Lurking Under the Leaves – Photo: L. Weikel
Creature Feelings
I have so many thoughts and feeling coursing through me.
On the one hand, I feel tremendous despair over the state of our country at the moment – actually, the state of our world at the moment. The fear. The hatred of the ‘other.’ I despair that so many feel such profound helplessness – and the rage over feeling helpless – in a country of purported opportunity. I am sickened by the blame being deliberately stoked by those who hold the greatest power – and privilege.
On the other hand, I sense a sea change. I know, I know: it’s been thought before, especially when innocents, little kids, were slaughtered at Sandy Hook. Or when high schoolers were mowed down in Parkland and their surviving classmates passionately and eloquently demanded change.
Something Feels Different This Time
But this time, perhaps because the racism in the White House, as it’s being leveled against duly elected Congressional Representatives and so blatantly being trumpeted against entire American cities and their inhabitants, is so obvious that the hearts of so many of us are saying, “Enough.”
I don’t know what feels different this time, but something does.
The insanity has reached a tipping point. The old ways simply must be shed.
Good people – who I truly believe are the vast majority of our country – are waking up to the horror and banding together. We are beginning to realize that it really does start with each and every one of us taking stock of our truth, taking stock of our lives and saying, “If I don’t call it out, who will?”
If I Don’t Call It Out, Who Will?
All viewpoints do not demand nor deserve equal time. All arguments do not demand nor deserve to be accorded respect. Vapid talking points need to be treated as such. Idiotic assertions need to be dismissed for their utter lack of merit. Immoral, hateful rhetoric needs to be deemed utterly unacceptable. Cruelty needs to be shut down.
And we don’t need to use cruelty to fight cruelty, either. But we do need to stand firm. We need to stop attempting to persuade when there is an utter lack of shared facts, when there is a refusal to acknowledge even the most basic tenets of a shared reality.
We can be kind; but we must say no. And we must disarm the desperate.
We Know the Facts
There is incontrovertible evidence that weapons of war – automatic and semi-automatic guns with high capacity magazines – mow people down. The only use these weapons have is hunting humans.

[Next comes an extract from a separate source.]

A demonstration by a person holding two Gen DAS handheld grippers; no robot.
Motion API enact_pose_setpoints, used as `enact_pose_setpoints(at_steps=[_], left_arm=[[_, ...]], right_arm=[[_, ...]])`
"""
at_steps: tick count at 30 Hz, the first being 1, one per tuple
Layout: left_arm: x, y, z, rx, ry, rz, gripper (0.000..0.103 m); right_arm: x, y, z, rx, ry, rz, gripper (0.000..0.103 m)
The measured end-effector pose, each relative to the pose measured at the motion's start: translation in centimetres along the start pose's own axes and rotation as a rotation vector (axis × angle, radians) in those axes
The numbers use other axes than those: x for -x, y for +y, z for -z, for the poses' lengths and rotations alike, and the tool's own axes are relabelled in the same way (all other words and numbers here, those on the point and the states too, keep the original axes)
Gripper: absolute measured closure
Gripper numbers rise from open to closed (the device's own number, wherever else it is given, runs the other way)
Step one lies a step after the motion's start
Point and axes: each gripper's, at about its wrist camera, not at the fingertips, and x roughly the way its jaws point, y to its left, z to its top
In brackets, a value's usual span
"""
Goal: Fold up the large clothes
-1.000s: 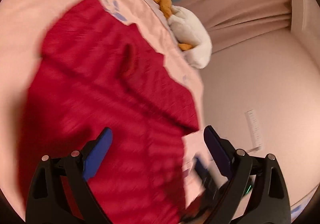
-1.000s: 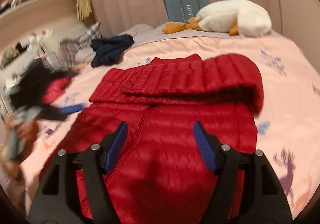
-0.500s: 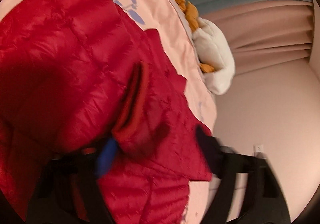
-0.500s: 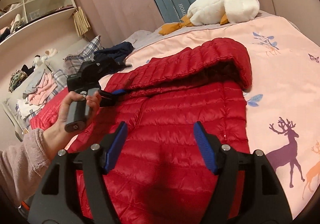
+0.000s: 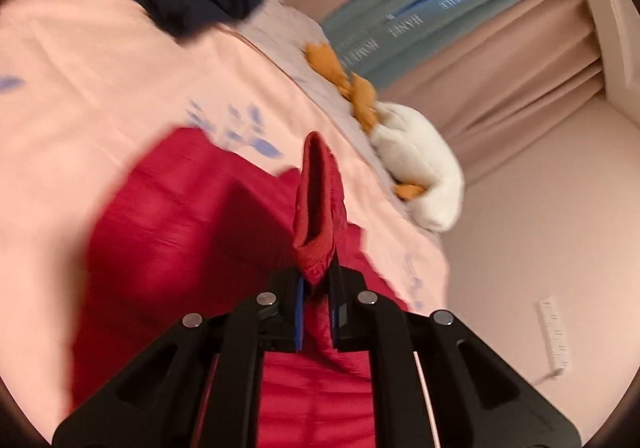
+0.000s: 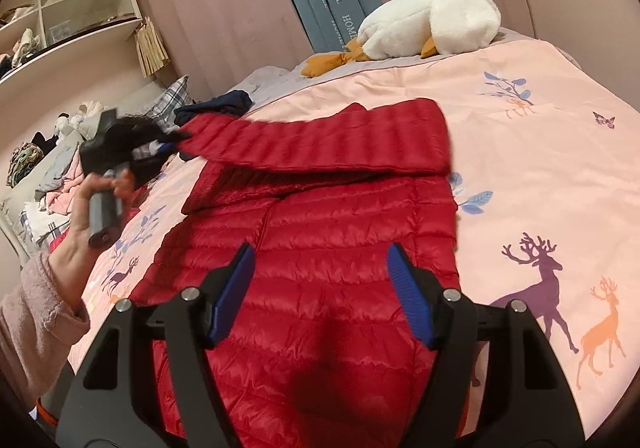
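The red quilted puffer jacket (image 6: pixel 320 248) lies spread on the pink deer-print bedspread (image 6: pixel 540 152), its body flat and one sleeve (image 6: pixel 320 144) stretched across its upper part. The left tongs (image 5: pixel 317 288) are clamped on the cuff of the sleeve, holding it lifted off the jacket at the jacket's left edge. The right tongs (image 6: pixel 320 296) hover over the jacket's lower half, spread wide and holding nothing. Beyond the jacket, at the head of the bed, rests a white plush goose (image 6: pixel 432 24); a dark navy garment (image 6: pixel 218 106) lies beyond the jacket's left shoulder.
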Motion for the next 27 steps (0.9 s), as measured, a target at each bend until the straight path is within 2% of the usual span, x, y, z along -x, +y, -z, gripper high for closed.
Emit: enact_pose_setpoints(at_steps=[2,5,6,7,8,9,11,14,16,22,24,26,27], left_arm=[[0.1,1.9,0.1,0.012,0.029,-0.073,0.094],[0.3,4.9,0.1,0.077,0.031,-0.113,0.094],[0.0,6.2,0.2,0.1,0.068,-0.143,0.092],[-0.3,7.0,0.4,0.115,0.096,-0.167,0.088],[-0.6,7.6,0.4,0.128,0.117,-0.186,0.073],[-0.8,8.3,0.6,0.136,0.138,-0.205,0.068],[-0.2,9.0,0.5,0.128,0.123,-0.22,0.052],[0.8,9.1,0.0,0.09,0.091,-0.232,0.052],[1.2,8.1,-0.5,0.026,0.086,-0.249,0.052],[-0.6,2.1,-0.7,-0.307,0.085,-0.297,0.052],[-2.3,0.5,-0.1,-0.384,0.1,-0.316,0.057],[-4.0,0.0,0.2,-0.408,0.118,-0.322,0.07],[-5.2,0.0,0.2,-0.412,0.132,-0.326,0.071]], right_arm=[[-0.1,-0.1,0.0,-0.004,0.007,0.0,0.033],[-0.4,0.0,0.0,-0.001,0.021,0.012,0.033],[-0.4,0.0,-0.1,0.002,0.024,0.015,0.032],[-0.5,0.0,-0.2,0.005,0.031,0.02,0.031],[-0.6,0.0,-0.3,0.01,0.038,0.028,0.031],[-0.7,0.0,-0.5,0.015,0.041,0.036,0.031],[-0.8,-0.2,-1.0,0.028,0.044,0.055,0.031],[-1.3,-0.6,-2.2,0.047,0.055,0.075,0.03],[-2.3,-1.1,-3.4,0.06,0.072,0.104,0.03],[-7.5,-1.6,-8.5,0.071,0.101,0.129,0.031],[-10.3,-1.5,-10.3,0.08,0.112,0.15,0.035],[-12.7,-1.2,-11.7,0.109,0.107,0.182,0.041],[-14.3,-1.1,-12.5,0.125,0.103,0.206,0.047]])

We must stop pandering to those who would argue that the sun revolves around the Earth – and would cite a conspiracy theory to make their case that it is so. For they are shameless. They will argue anything to confuse, to obfuscate, to claim victimhood. They are the same people who argue that “guns do not kill” (as if anyone is saying that guns shoot themselves) in order to thwart any meaningful regulation. It’s specious and astoundingly tone deaf, and blind, and disrespectful to all those who’ve suffered loss as a result of these insane attacks.
We Must Take Our Cue From the Caterpillars
It’s time for us to take our cue from the caterpillars. We need to utterly and completely transform. We must go within, engage in collective self-reflection, and transform. We need to realize our systemic racism, the lies we’ve been telling ourselves as a society since our nation was first formed.
And we need to have the courage to just face it. We must acknowledge the depth of our shame in treating other human beings as ‘less than.’ And that starts with admitting the systemic obliteration of the people who lived on this land for thousands of years before Europeans even arrived or Africans were forced to relocate to these shores.
NO ONE wants to be exploited. NO ONE wants to be judged by superficial standards (the color of our eyes, the shade of our skin, the accent of our first language). NO ONE (except for perhaps the most damaged among us) wants to succeed simply to screw someone else over.
We must drop the fear. We must drop the rage. We absolutely must LEARN TO LISTEN to the feelings of others – and cultivate compassion and empathy for ourselves and each other.
We can do this. The vast majority of us already know this is possible in our hearts.
If we don’t say it, who will?
Let us transform.
(T-844)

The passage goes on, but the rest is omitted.